Aim of the task: Please give the data again in full, precisely as it is written.

Data below:
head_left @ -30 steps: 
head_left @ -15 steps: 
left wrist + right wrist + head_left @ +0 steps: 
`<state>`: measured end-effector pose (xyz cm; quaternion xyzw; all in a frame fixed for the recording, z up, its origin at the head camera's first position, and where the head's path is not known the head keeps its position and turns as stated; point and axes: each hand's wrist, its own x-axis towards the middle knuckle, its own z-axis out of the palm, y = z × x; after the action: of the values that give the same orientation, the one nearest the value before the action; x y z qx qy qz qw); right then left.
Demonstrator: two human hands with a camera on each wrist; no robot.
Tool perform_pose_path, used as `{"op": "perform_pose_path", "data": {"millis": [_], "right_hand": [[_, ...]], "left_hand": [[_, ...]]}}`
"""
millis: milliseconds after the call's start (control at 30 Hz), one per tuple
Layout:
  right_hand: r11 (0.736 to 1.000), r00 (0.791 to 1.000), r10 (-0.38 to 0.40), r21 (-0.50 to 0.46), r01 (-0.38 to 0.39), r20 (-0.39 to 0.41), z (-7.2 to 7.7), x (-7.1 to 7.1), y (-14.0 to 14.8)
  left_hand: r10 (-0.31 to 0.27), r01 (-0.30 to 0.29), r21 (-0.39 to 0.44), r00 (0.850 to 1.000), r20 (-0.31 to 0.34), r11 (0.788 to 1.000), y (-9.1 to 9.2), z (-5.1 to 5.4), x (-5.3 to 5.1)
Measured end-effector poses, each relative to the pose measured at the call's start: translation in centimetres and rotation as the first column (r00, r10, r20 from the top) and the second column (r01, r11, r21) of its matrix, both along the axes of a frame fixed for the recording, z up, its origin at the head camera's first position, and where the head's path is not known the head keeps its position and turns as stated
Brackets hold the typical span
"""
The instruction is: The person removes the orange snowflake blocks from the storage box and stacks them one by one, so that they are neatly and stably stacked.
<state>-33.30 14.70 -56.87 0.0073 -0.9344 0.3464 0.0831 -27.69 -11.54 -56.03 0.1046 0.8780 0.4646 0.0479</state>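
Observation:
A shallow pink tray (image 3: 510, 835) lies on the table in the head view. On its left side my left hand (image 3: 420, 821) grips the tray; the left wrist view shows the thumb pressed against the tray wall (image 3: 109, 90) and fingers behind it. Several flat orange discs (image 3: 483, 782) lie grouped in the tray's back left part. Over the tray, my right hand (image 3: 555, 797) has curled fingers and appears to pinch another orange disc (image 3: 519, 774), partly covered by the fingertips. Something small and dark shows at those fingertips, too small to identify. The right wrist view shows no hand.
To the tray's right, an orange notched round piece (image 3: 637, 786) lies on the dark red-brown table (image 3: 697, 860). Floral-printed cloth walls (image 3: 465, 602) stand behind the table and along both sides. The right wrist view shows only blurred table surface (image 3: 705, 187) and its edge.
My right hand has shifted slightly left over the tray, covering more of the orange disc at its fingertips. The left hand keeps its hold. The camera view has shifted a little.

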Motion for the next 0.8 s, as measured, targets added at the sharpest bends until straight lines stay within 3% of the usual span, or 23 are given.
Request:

Exercise solution:
head_left @ -30 steps: 
head_left @ -15 steps: 
left wrist + right wrist + head_left @ +0 steps: 
`<state>`: measured end-effector pose (xyz cm; quaternion xyzw; all in a frame fixed for the recording, z up, its origin at the head camera's first position, and where the head's path is not known the head keeps its position and turns as stated; point and axes: each hand's wrist, its own x-axis towards the middle knuckle, its own z-axis out of the palm, y = z × x; after the action: of the values that give the same orientation, the one nearest the value before the action; x y z qx qy qz qw); right then left.
Demonstrator: two human hands with a camera on each wrist; no robot.
Tool perform_pose_path, used as `{"op": "perform_pose_path", "data": {"millis": [_], "right_hand": [[_, ...]], "left_hand": [[_, ...]]}}`
"""
millis: milliseconds after the call's start (control at 30 Hz), one per tuple
Layout:
  right_hand: r11 (0.736 to 1.000), r00 (0.791 to 1.000), r10 (-0.38 to 0.40), r21 (-0.50 to 0.46), r01 (-0.38 to 0.39), r20 (-0.39 to 0.41), z (-7.2 to 7.7), x (-7.1 to 7.1), y (-14.0 to 14.8)
  left_hand: r10 (-0.31 to 0.27), r01 (-0.30 to 0.29), r21 (-0.39 to 0.44), r00 (0.850 to 1.000), r20 (-0.31 to 0.34), r11 (0.788 to 1.000), y (-9.1 to 9.2), z (-5.1 to 5.4), x (-5.3 to 5.1)
Measured end-effector poses, each relative to the pose measured at the call's start: translation in centimetres and rotation as the first column (r00, r10, r20 from the top) and the second column (r01, r11, r21) of its matrix, both along the axes of a frame fixed for the recording, z up, its origin at the head camera's first position, and where the head's path is not known the head keeps its position and turns as stated
Brackets hold the typical span
"""
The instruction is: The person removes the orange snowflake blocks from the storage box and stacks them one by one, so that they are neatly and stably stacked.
<state>-33.30 14.70 -56.87 0.0073 -0.9344 0.3464 0.0831 -27.69 -11.54 -56.03 0.1046 0.8780 0.4646 0.0479</state>
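Observation:
A shallow pink tray (image 3: 510, 835) lies on the table in the head view. On its left side my left hand (image 3: 420, 821) grips the tray; the left wrist view shows the thumb pressed against the tray wall (image 3: 109, 90) and fingers behind it. Several flat orange discs (image 3: 483, 782) lie grouped in the tray's back left part. Over the tray, my right hand (image 3: 555, 797) has curled fingers and appears to pinch another orange disc (image 3: 519, 774), partly covered by the fingertips. Something small and dark shows at those fingertips, too small to identify. The right wrist view shows no hand.
To the tray's right, an orange notched round piece (image 3: 637, 786) lies on the dark red-brown table (image 3: 697, 860). Floral-printed cloth walls (image 3: 465, 602) stand behind the table and along both sides. The right wrist view shows only blurred table surface (image 3: 705, 187) and its edge.
My right hand has shifted slightly left over the tray, covering more of the orange disc at its fingertips. The left hand keeps its hold. The camera view has shifted a little.
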
Motion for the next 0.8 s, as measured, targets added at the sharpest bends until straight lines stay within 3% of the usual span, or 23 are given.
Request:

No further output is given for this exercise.